Landing Rate Guide — Understanding FPM at Touchdown
By the PilotLeague Team — Landing Mastery Series
Every pilot wants to know: how hard did I land? The landing rate — measured in feet per minute (FPM) — is the single most discussed metric in the flight sim community. But what does it actually mean, and how does it relate to your butter landing percentage?
In this guide, we break down the FPM scale, explain how simulators measure touchdown vertical speed, and show how PilotLeague uses SimConnect telemetry to score your landings more accurately than any other tool.
What Is Landing Rate (Vertical Speed)?
FPM (Feet Per Minute) Explained
FPM stands for Feet Per Minute and measures vertical speed — how fast you're descending (or climbing) at any given moment. At touchdown, this number captures the energy of impact. A lower (closer to zero) FPM means a softer landing. In MSFS 2024, FPM is displayed on the vertical speed indicator (VSI) in the cockpit.
How Simulators Measure Touchdown Vertical Speed
Flight simulators capture your vertical speed at the exact frame when the landing gear makes contact with the runway. In MSFS 2024, this is done via the SimConnect API which reads aircraft state variables at up to 30 Hz. The precision of the measurement depends on the simulation frame rate — higher FPS means more accurate touchdown detection.
Landing Rate Scale — From Butter to Crash
Butter-1 to -60 FPMSilky smooth. Passengers don't even feel the touchdown. This is what flight simmers chase — the legendary butter landing.

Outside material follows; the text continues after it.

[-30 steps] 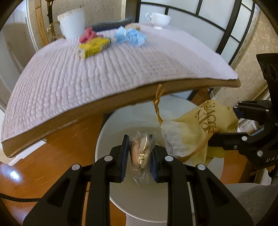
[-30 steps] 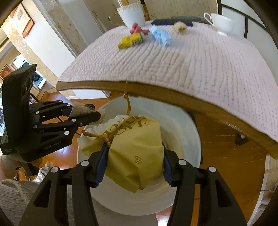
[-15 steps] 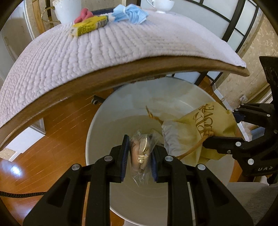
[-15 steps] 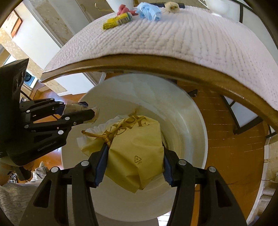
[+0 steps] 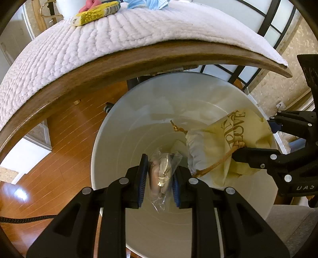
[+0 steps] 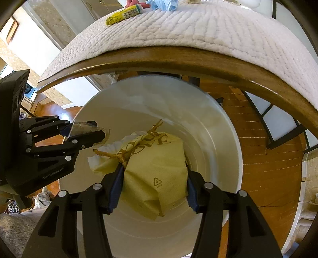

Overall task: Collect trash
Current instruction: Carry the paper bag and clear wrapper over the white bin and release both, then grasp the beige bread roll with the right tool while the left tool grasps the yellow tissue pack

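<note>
Both grippers hang over the mouth of the white bin, which fills the centre of each view. The left gripper is clamped tight on a small clear plastic wrapper; the right gripper, jaws about half apart, pinches a crumpled yellow bag. Neither piece is released yet. At least 3 items wait on the quilted table along the top of the frame: a yellow wrapper, a blue mask and a pink scrap.
</note>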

Smooth-61 to -180 FPMA controlled, professional touchdown. This is what real airline pilots aim for on most approaches.
Normal / Firm-181 to -300 FPMAcceptable in real aviation, especially on wet runways or short fields where positive contact is preferred.
Hard-301 to -600 FPMUncomfortable for passengers. Airlines would flag this in their Flight Data Monitoring system for review.
Very Hard / DamageBelow -600 FPMRisk of structural damage. In real aviation, this triggers a mandatory maintenance inspection of the landing gear and airframe.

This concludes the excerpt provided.